**HOW TO COMPLETE THIS TASK:** The listing is to be printed word for word, pictures omitted.

**GIVEN INFORMATION:**
######
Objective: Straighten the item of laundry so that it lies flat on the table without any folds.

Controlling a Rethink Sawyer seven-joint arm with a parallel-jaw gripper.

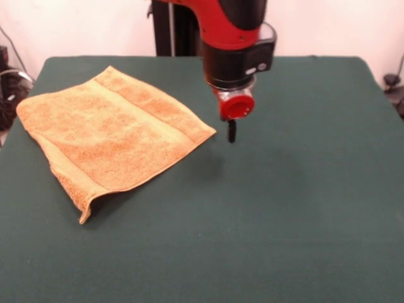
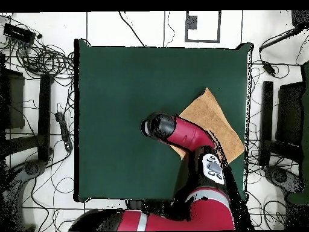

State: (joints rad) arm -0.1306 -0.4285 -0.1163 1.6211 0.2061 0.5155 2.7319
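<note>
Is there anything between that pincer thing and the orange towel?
No. In the front view only bare green table separates the pincer from the towel's nearest corner.

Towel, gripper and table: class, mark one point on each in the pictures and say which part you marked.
towel (image 1: 117,136), front view, middle of its upper face
gripper (image 1: 231,131), front view, dark tip below the red cap
table (image 2: 127,90), overhead view, bare green cloth

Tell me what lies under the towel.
The orange towel rests on the green table; green cloth shows all round it. At its near corner the edge looks doubled, a lower layer showing. Anything else beneath is covered. The gripper hangs beside it, not over it.
</note>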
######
**RESPONSE FOR THIS EXERCISE:**
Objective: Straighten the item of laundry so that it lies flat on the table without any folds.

Controlling a Rethink Sawyer seven-joint arm with a parallel-jaw gripper.


State: (joints rad) arm -0.1306 -0.4285 -0.1163 1.6211 0.2061 0.5155 2.7319
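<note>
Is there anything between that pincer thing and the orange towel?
No. In the front view only bare green table separates the pincer from the towel's nearest corner.

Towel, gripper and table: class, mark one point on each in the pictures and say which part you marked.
towel (image 1: 117,136), front view, middle of its upper face
gripper (image 1: 231,131), front view, dark tip below the red cap
table (image 2: 127,90), overhead view, bare green cloth

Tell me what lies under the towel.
The orange towel rests on the green table; green cloth shows all round it. At its near corner the edge looks doubled, a lower layer showing. Anything else beneath is covered. The gripper hangs beside it, not over it.
</note>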

Here the answer is complete.